Run your steering file and answer the following questions:

  • Which are the mass window boundaries set for the \(K_S^0\)?

  • Which module had the longest execution time?

Hint

Don’t forget to include a number, e.g. 1 as a command line argument to specify the input file number!

Solution

basf2 myanalysis.py 1

In the output there are INFO messages that the \(K_S^0\) invariant mass has to be between 0.45 and 0.55 GeV/c 2.

The module TreeFitter_K_S0:RD takes the longest. It’s a vertex fit of the \(K_S^0\) candidates. You will learn more about vertex fits in Vertex fitting.

In the previous task you should have learned how useful it is to carefully study the output.
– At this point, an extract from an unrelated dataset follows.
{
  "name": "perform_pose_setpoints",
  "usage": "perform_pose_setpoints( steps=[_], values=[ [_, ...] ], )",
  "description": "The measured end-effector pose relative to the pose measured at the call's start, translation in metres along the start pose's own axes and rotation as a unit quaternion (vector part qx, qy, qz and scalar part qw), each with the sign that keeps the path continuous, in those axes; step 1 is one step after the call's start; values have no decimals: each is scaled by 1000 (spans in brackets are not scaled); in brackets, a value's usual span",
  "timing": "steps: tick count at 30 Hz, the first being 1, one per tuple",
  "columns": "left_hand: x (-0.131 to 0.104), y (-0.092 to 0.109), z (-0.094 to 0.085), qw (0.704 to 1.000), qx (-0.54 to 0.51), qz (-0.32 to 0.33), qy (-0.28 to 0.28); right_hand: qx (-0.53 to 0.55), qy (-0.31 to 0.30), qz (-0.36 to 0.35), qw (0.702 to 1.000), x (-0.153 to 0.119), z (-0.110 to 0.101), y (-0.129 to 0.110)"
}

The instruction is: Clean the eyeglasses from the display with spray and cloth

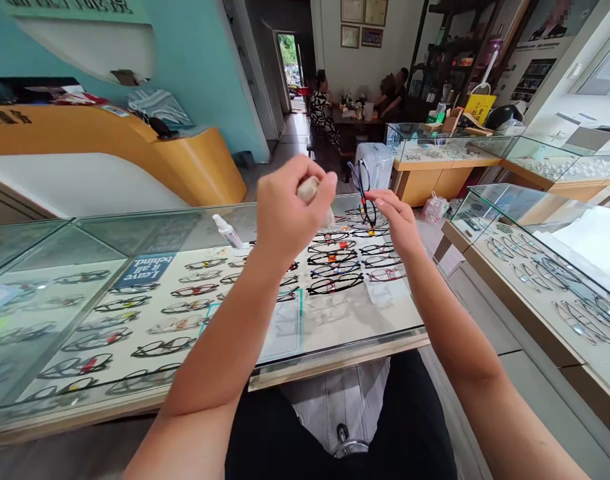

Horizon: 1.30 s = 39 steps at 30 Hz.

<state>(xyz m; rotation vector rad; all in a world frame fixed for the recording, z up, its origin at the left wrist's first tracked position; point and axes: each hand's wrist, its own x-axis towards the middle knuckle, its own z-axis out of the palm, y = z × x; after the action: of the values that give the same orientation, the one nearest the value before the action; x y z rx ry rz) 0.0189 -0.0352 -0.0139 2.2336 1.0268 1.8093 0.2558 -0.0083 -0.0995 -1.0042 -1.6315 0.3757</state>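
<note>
Right hand [399, 220] has the dark-framed glasses [363, 190] up in the air above the table [355, 323], by its far right corner. Right fingers are closed in a light pinch around the middle of the frame, near a small orange-red spot; other fingers loosely curled. Long axis of the glasses runs close to vertical in view, upper end leaning a bit left, lower end a bit right, so steeply across the far edge's line. Can't tell exactly which way the lens fronts face. Left hand [291, 208] is a fist over the table's far side, fingers wrapped tight on a bunched pale cloth [309, 189], part poking out by the thumb; cloth and glasses are apart. White spray bottle [227, 231] is near the far edge, left of the left hand. Rows of other glasses [335, 257] below both hands, mostly lengthwise along the far edge. Teal-bordered sheet [286, 330] at the near edge.
</note>
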Motion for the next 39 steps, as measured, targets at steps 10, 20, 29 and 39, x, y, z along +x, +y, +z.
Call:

This is especially relevant if there are warning or error messages. Remember to never ignore them as they usually point to some serious issue, either in the way you have written your steering file or in the basf2 software itself. In the latter case you are encouraged to report the problem so that it can be fixed by some experts (maybe you yourself will become this expert one day).

In order to purify a sample it makes sense to apply at least loose selection criteria. This can be based on the particle identification (e.g. electronID for electrons and positrons), requiring the tracks to originate from close to the interaction point (by using dr and dz), and having a polar angle in the acceptance of the CDC (thetaInCDCAcceptance).

Exercise

Find out what’s the difference between dr and dz, e.g. why do we not have to explicitly ask for the absolute value of dr? What’s the angular range of the CDC acceptance (as implemented in the software)?

Hint

The documentation of dr and dz should tell you all about the first question. The angular range is a bit trickier. You have to directly inspect the source code of the variable defined in the variables folder of the analysis package. There has been an exercise on how to find the source code in Getting started, and getting help interactively.

Solution

The variable dr gives the transverse distance, while dz is the z-component of the point of closest approach (POCA) with respect to the interaction point (IP). Components are signed, while distances are magnitudes.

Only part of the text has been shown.